Restate, in full and unchanged, the entries that follow, but not their pictures.

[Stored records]
--- START ---

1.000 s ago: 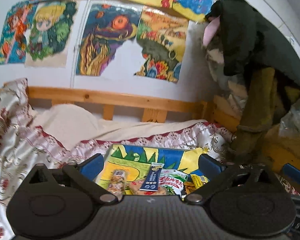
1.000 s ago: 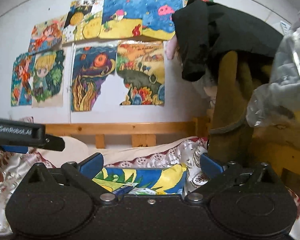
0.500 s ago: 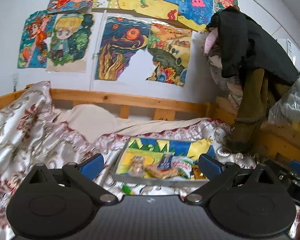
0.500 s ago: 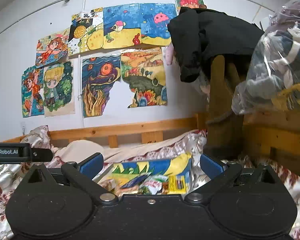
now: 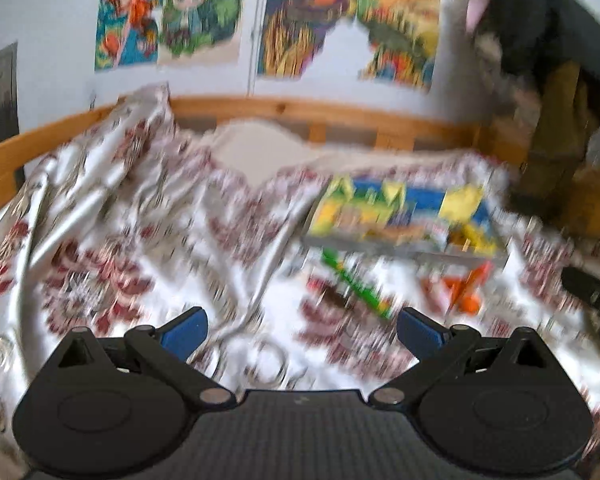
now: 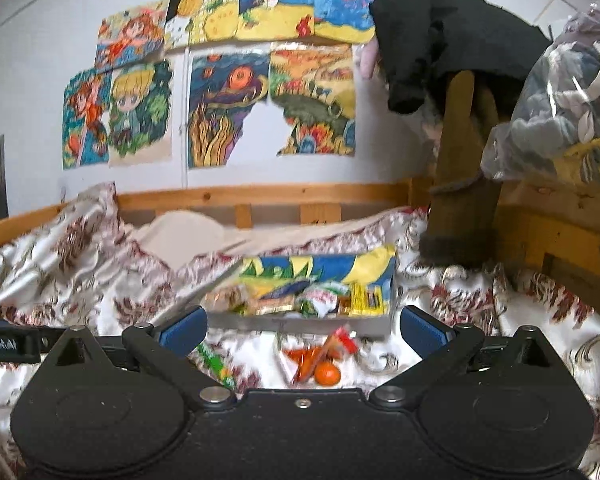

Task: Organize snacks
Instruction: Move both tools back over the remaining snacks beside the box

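1. Left gripper: fingers spread wide, nothing between them; it hangs above the floral bedspread. This view is motion-blurred, so fine detail cannot be read.
2. Right gripper: fingers likewise spread wide and empty, aimed at the snack box ahead.
3. Snack box: a shallow open box with a blue-and-yellow cartoon lid standing up behind it, resting on the bed toward the right side near the wooden bed rail. The right view shows it packed with wrapped snacks, including green-white and yellow packets; in the left view the contents are only a smear of colour.
4. Loose items on the bedspread just in front of the box: a green stick packet to the left, and an orange-red packet touching a small orange fruit to the right. Both views show them; the right view is sharper.
5. Only the right view shows the clear plastic bag of clothes at far right and the black housing of the other gripper at its left edge.
6. Open bedspread lies to the left of the box; on the right, hanging dark clothing and a wooden frame crowd the bed's edge.
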Tool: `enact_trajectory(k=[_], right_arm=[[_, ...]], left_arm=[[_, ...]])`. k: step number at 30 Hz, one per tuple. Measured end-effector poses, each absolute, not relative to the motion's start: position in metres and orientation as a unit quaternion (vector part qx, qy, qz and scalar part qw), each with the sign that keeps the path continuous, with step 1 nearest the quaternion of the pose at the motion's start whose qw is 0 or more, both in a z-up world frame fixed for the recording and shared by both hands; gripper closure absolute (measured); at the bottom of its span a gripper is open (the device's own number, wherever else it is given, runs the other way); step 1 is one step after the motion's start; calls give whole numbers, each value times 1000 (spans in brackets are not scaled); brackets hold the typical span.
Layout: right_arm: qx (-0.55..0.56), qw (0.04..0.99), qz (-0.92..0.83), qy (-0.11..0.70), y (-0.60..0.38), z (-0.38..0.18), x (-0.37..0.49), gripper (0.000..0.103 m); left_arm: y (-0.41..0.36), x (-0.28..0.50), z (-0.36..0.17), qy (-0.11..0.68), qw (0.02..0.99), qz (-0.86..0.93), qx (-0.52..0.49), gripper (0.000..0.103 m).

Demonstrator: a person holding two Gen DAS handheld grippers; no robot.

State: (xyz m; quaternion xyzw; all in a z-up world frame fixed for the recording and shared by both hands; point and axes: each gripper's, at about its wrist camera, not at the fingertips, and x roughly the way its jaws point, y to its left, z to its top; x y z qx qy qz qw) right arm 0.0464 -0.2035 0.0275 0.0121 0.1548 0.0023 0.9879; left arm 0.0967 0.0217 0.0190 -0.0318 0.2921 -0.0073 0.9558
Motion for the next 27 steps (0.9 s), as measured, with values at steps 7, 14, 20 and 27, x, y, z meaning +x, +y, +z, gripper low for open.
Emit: enact_trajectory(k=[7,14,20,27], right_arm=[[-9,977,9,213,-189,14,54,1],[-7,968,13,251,-187,6,63,1],[10,963,10,270,-192,3,67,1],[6,961,13,276,-190,2,69,1]], left_arm=[[11,100,4,335,942,-1,15,0],[12,103,0,354,935,4,11,0],[17,108,-4,373,928,12,-9,0],[28,112,-5,388,920,21,-47,0]])
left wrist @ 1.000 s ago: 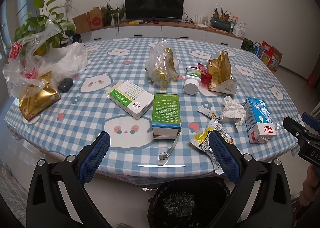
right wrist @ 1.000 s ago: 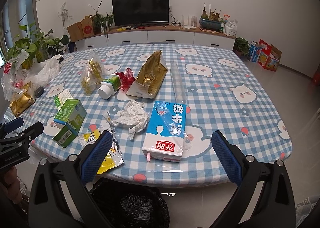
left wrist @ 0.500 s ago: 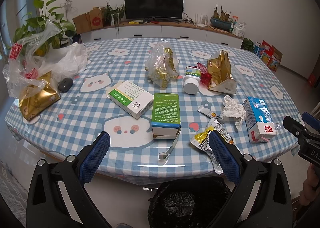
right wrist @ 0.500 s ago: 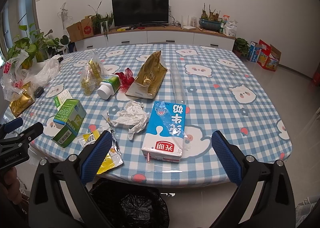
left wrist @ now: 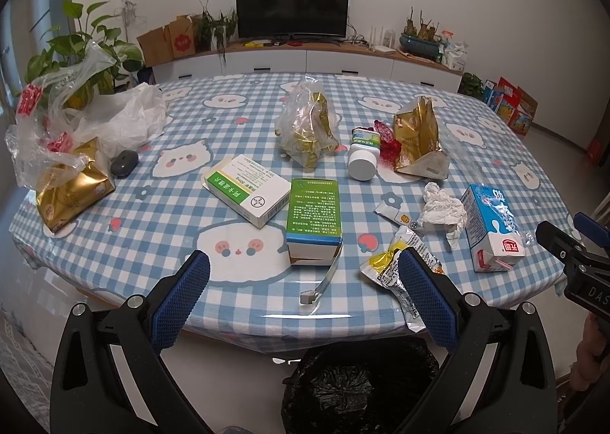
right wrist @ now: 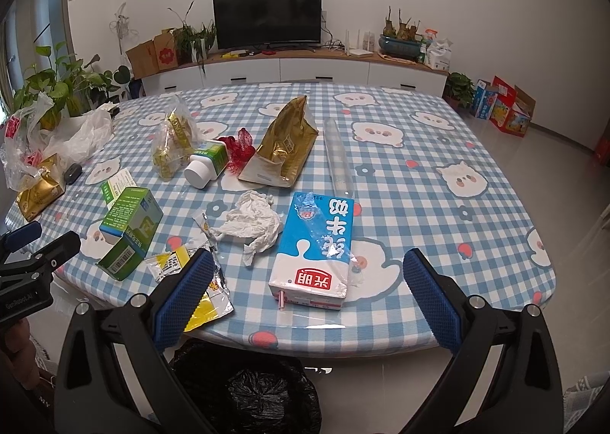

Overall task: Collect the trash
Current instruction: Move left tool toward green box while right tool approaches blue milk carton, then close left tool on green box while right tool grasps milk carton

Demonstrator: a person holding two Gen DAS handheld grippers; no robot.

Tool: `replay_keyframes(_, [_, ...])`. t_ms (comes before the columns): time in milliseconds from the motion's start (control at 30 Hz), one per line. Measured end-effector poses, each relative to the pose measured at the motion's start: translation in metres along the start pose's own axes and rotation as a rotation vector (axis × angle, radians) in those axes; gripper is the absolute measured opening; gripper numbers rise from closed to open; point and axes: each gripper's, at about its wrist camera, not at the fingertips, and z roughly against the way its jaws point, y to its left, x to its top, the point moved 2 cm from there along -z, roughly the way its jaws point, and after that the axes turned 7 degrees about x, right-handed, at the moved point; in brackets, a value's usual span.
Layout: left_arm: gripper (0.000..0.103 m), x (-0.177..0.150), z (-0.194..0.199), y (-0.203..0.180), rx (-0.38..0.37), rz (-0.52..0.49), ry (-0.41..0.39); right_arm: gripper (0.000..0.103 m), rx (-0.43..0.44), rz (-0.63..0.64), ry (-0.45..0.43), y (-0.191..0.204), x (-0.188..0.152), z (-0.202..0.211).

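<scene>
The trash lies untouched on the checked table (left wrist: 126,243): the blue milk carton (right wrist: 316,247) at the near edge, crumpled tissue (right wrist: 253,222) just left of it, a snack wrapper (right wrist: 190,281) over the edge, and the green box (left wrist: 313,214) farther left. The black bin bag (right wrist: 244,392) waits below the near edge. Against the frames a second ago, nothing has shifted; both claws, left gripper (left wrist: 301,293) and right gripper (right wrist: 309,293), stay spread wide and empty, so collecting seems not yet begun.
</scene>
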Motion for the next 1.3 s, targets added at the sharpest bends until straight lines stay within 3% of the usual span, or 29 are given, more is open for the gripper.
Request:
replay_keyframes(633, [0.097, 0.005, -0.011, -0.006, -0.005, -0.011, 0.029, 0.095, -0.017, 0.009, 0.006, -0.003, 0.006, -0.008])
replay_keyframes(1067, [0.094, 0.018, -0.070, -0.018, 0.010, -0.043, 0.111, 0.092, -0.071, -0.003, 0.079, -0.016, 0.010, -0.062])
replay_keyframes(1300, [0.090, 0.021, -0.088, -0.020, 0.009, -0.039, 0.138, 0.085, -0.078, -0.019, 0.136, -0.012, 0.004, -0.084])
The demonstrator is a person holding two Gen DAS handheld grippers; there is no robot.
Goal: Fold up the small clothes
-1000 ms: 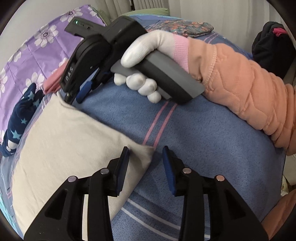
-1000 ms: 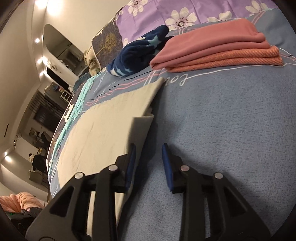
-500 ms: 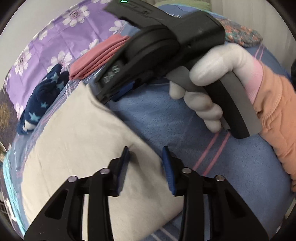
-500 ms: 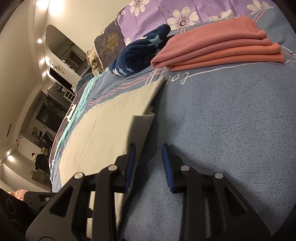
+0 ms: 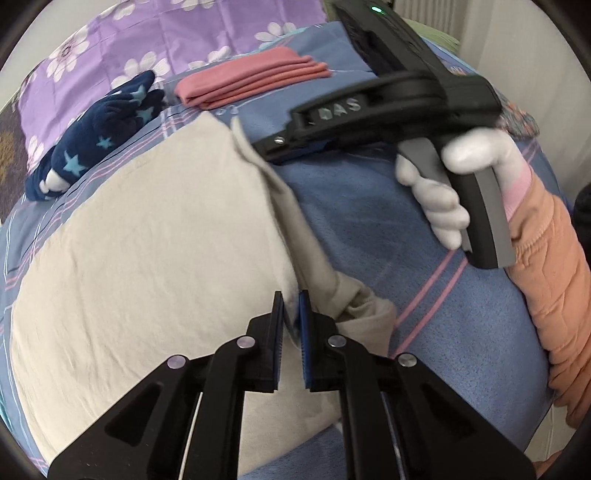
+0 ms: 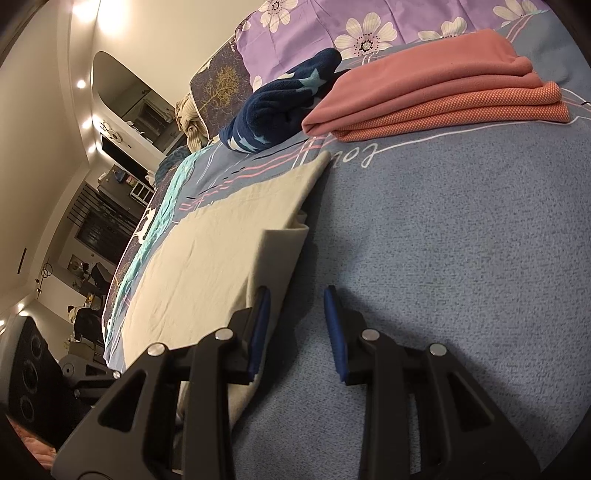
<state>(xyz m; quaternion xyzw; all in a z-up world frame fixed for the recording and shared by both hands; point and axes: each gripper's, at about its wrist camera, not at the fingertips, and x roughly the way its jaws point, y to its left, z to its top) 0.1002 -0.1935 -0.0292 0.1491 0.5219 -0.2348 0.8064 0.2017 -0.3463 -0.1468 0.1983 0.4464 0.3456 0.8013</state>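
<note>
A beige cloth (image 5: 147, 240) lies spread on the blue bedspread (image 5: 369, 206). My left gripper (image 5: 291, 306) is shut on the cloth's near right edge, which bunches up beside the fingers. My right gripper (image 6: 295, 306) is open, low over the bed, its left finger resting on the cloth's edge (image 6: 229, 258). In the left wrist view the right gripper (image 5: 295, 147) sits at the cloth's far right corner, which lifts slightly.
A stack of folded pink and orange clothes (image 6: 436, 92) lies at the head of the bed, also in the left wrist view (image 5: 251, 81). A navy star-patterned garment (image 5: 99, 125) lies beside it. Purple floral pillows (image 6: 369, 26) stand behind.
My left gripper moved along the cloth's right edge and closed on it, bunching the fabric. The right gripper stayed open at the far corner, shifting slightly.
</note>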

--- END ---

FINISHED TASK
1.000 s ago: 
1.000 s ago: 
0.500 s ago: 
0.500 s ago: 
now: 
now: 

Task: Organize snacks
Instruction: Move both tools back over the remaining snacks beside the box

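1. Left gripper: fingers spread wide, nothing between them; it hangs above the floral bedspread. This view is motion-blurred, so fine detail cannot be read.
2. Right gripper: fingers likewise spread wide and empty, aimed at the snack box ahead.
3. Snack box: a shallow open box with a blue-and-yellow cartoon lid standing up behind it, resting on the bed toward the right side near the wooden bed rail. The right view shows it packed with wrapped snacks, including green-white and yellow packets; in the left view the contents are only a smear of colour.
4. Loose items on the bedspread just in front of the box: a green stick packet to the left, and an orange-red packet touching a small orange fruit to the right. Both views show them; the right view is sharper.
5. Only the right view shows the clear plastic bag of clothes at far right and the black housing of the other gripper at its left edge.
6. Open bedspread lies to the left of the box; on the right, hanging dark clothing and a wooden frame crowd the bed's edge.
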Tool: `enact_trajectory(k=[_], right_arm=[[_, ...]], left_arm=[[_, ...]])`. k: step number at 30 Hz, one per tuple. Measured end-effector poses, each absolute, not relative to the motion's start: position in metres and orientation as a unit quaternion (vector part qx, qy, qz and scalar part qw), each with the sign that keeps the path continuous, with step 1 nearest the quaternion of the pose at the motion's start whose qw is 0 or more, both in a z-up world frame fixed for the recording and shared by both hands; gripper closure absolute (measured); at the bottom of its span a gripper is open (the device's own number, wherever else it is given, runs the other way); step 1 is one step after the motion's start; calls give whole numbers, each value times 1000 (spans in brackets are not scaled); brackets hold the typical span.
Layout: right_arm: qx (-0.55..0.56), qw (0.04..0.99), qz (-0.92..0.83), qy (-0.11..0.70), y (-0.60..0.38), z (-0.38..0.18), x (-0.37..0.49), gripper (0.000..0.103 m); left_arm: y (-0.41..0.36), x (-0.28..0.50), z (-0.36..0.17), qy (-0.11..0.68), qw (0.02..0.99), qz (-0.86..0.93), qx (-0.52..0.49), gripper (0.000..0.103 m).

Demonstrator: a person holding two Gen DAS handheld grippers; no robot.

State: (xyz m; quaternion xyzw; all in a z-up world frame fixed for the recording and shared by both hands; point and axes: each gripper's, at about its wrist camera, not at the fingertips, and x roughly the way its jaws point, y to its left, z to its top; x y z qx qy qz qw) right arm 0.0464 -0.2035 0.0275 0.0121 0.1548 0.0023 0.9879; left arm 0.0967 0.0217 0.0190 -0.0318 0.2921 -0.0073 0.9558
Motion for the next 27 steps (0.9 s), as measured, with values at steps 7, 14, 20 and 27, x, y, z meaning +x, +y, +z, gripper low for open.
Emit: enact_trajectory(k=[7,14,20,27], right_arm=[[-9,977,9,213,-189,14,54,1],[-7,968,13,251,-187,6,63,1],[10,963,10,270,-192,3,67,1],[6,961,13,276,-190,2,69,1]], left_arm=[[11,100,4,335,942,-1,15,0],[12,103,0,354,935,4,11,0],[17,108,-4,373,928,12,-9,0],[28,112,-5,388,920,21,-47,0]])
left wrist @ 1.000 s ago: 
right wrist @ 1.000 s ago: 
left wrist @ 0.500 s ago: 
right wrist @ 0.500 s ago: 
left wrist @ now: 
right wrist @ now: 

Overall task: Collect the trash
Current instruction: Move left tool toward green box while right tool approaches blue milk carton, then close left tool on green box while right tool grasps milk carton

Demonstrator: a person holding two Gen DAS handheld grippers; no robot.

Tool: `replay_keyframes(_, [_, ...])`. t_ms (comes before the columns): time in milliseconds from the motion's start (control at 30 Hz), one per line. Measured end-effector poses, each relative to the pose measured at the motion's start: translation in metres along the start pose's own axes and rotation as a rotation vector (axis × angle, radians) in those axes; gripper is the absolute measured opening; gripper numbers rise from closed to open; point and axes: each gripper's, at about its wrist camera, not at the fingertips, and z roughly against the way its jaws point, y to its left, x to its top, the point moved 2 cm from there along -z, roughly the way its jaws point, and after that the axes turned 7 degrees about x, right-handed, at the moved point; in brackets, a value's usual span.
Layout: left_arm: gripper (0.000..0.103 m), x (-0.177..0.150), z (-0.194..0.199), y (-0.203..0.180), rx (-0.38..0.37), rz (-0.52..0.49), ry (-0.41..0.39); right_arm: gripper (0.000..0.103 m), rx (-0.43..0.44), rz (-0.63..0.64), ry (-0.45..0.43), y (-0.191..0.204), x (-0.188..0.152), z (-0.202..0.211).

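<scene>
The trash lies untouched on the checked table (left wrist: 126,243): the blue milk carton (right wrist: 316,247) at the near edge, crumpled tissue (right wrist: 253,222) just left of it, a snack wrapper (right wrist: 190,281) over the edge, and the green box (left wrist: 313,214) farther left. The black bin bag (right wrist: 244,392) waits below the near edge. Against the frames a second ago, nothing has shifted; both claws, left gripper (left wrist: 301,293) and right gripper (right wrist: 309,293), stay spread wide and empty, so collecting seems not yet begun.
</scene>
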Motion for the next 1.3 s, targets added at the sharpest bends until straight lines stay within 3% of the usual span, or 29 are given, more is open for the gripper.
Request:
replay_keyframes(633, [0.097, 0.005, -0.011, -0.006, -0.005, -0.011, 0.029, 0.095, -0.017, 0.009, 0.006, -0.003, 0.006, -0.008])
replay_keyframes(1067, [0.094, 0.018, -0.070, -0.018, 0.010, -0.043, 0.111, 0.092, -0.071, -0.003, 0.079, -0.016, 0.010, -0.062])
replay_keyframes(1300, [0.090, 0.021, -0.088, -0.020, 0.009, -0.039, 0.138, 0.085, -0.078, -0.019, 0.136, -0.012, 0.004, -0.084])
The demonstrator is a person holding two Gen DAS handheld grippers; there is no robot.
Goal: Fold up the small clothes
-1000 ms: 
-1000 ms: 
-500 ms: 
-500 ms: 
+0 ms: 
+0 ms: 
<state>(xyz m; quaternion xyzw; all in a z-up world frame fixed for the recording and shared by both hands; point and axes: each gripper's, at about its wrist camera, not at the fingertips, and x roughly the way its jaws point, y to its left, z to its top) 0.1002 -0.1935 -0.0292 0.1491 0.5219 -0.2348 0.8064 0.2017 -0.3463 -0.1468 0.1983 0.4464 0.3456 0.8013</state>
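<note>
A beige cloth (image 5: 147, 240) lies spread on the blue bedspread (image 5: 369, 206). My left gripper (image 5: 291, 306) is shut on the cloth's near right edge, which bunches up beside the fingers. My right gripper (image 6: 295, 306) is open, low over the bed, its left finger resting on the cloth's edge (image 6: 229, 258). In the left wrist view the right gripper (image 5: 295, 147) sits at the cloth's far right corner, which lifts slightly.
A stack of folded pink and orange clothes (image 6: 436, 92) lies at the head of the bed, also in the left wrist view (image 5: 251, 81). A navy star-patterned garment (image 5: 99, 125) lies beside it. Purple floral pillows (image 6: 369, 26) stand behind.
My left gripper moved along the cloth's right edge and closed on it, bunching the fabric. The right gripper stayed open at the far corner, shifting slightly.
</note>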

This response is done.